Photo Credit: Alex Williams
It was no ordinary Saturday night in Liverpool, a ghostly air had descended on the city in the run-up to Halloween and many people had dressed ghoulishly for the occasion, all in the mood for some fun. Luckily for the crowd at The Olympia ballroom, The Specials were on hand to deliver – kicking off their set with uncanny hit ‘Ghost Town’ accompanied by oscillating white lights strewn across the stage to cast eerie silhouettes of the band.
The set bobbed along nicely for a while as the band started building the audience up with some of their slower paced tracks such ‘Friday Night, Saturday Morning’ before guitarist Lynval Golding upped the momentum by declaring “I’m gonna start the dancing” before launching into ‘Rat Race’.

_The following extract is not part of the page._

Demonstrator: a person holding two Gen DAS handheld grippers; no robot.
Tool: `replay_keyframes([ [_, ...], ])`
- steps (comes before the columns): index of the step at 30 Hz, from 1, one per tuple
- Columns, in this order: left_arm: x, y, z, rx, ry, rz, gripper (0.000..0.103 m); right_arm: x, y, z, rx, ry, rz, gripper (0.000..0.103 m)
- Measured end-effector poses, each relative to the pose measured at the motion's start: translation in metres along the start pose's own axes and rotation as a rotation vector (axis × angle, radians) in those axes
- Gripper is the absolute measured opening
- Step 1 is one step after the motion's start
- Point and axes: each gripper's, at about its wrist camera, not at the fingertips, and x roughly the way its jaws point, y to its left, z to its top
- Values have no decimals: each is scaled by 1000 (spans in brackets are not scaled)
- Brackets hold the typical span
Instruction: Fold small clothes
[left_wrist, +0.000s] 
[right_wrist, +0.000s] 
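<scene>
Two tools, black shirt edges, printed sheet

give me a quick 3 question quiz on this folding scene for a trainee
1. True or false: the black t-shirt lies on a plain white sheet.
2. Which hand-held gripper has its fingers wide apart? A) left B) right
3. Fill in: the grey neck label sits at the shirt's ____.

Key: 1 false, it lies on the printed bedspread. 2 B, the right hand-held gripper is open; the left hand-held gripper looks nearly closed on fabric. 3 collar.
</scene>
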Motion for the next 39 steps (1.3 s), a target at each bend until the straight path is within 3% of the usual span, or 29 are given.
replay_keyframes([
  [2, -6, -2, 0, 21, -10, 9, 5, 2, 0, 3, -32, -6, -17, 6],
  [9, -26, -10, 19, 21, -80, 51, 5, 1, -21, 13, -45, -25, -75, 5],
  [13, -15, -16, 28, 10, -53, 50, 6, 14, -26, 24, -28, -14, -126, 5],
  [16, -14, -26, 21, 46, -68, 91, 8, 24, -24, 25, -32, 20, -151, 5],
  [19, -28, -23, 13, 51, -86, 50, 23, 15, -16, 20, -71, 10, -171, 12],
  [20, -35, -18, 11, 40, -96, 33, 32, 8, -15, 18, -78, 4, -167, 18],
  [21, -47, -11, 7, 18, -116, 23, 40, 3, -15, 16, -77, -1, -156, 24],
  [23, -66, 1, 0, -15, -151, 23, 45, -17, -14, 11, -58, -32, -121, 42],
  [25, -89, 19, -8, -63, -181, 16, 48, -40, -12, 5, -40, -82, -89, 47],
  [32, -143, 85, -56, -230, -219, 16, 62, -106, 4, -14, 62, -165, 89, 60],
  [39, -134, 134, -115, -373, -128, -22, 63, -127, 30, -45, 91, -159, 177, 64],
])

Things really got into full-swing however with a special version of ‘Niteklub’ which was laced with the chorus from Sister Sledge’s ‘We Are Family’. From then on out it was hit after hit after hit with the likes of ‘Gangsters’, ‘Monkey Man’, ‘A Message to You Rudy’, and ‘Too Much Too Young’ all making an appearance with an audience dancing energetically in-tow to their lively ska sound.
They closed their main set with ‘Enjoy Yourself’ and left the stage, but with the audience still hungry for more they quickly came back on with the high-energy ‘Guns of Navarone’ with Golding shouting “Let’s party like it’s 1979!”. After this they briefly took the mood down a notch as they dedicated a touching version of ‘All The Time in The World’ to their recently deceased bandmate, John Bradbury, who had passed away only the year before.
They finally closed with a rendition of ‘You’re Wondering Now’ with Terry Hall leading the audience into an acapella chant of the gentle chorus “You’re wondering now; What to do; Now you know; This is the end”, calling out his “love, love, love…” to an audience that was similarly endearing.
It was at times like these, that the gig felt quite introspective and touching. Earlier in the set they’d also said to the audience “You’re the only thing that keeps us going’ as well as saying “This was our first single, I was 19 when this came out” and “Let’s party like it’s 1979”, which on the surface seem like fine comments, but perhaps signified mourning for their drummer and better times in the past as this was the first tour The Specials had done without him.
Although if that made the gig sound like a sombre affair, then this is couldn’t have been further from the truth. The chemistry between the band members and the amount of fun they were having on stage was staggering as were the good vibes felt in the room by everybody.
After an evening of slinky basslines and vigorous bobbing, The Specials left the stage to rapturous applause, their immense catalogue of hits proving that after all of these years they could still bring the party. They told the crowd to enjoy themselves, and indeed the crowd had.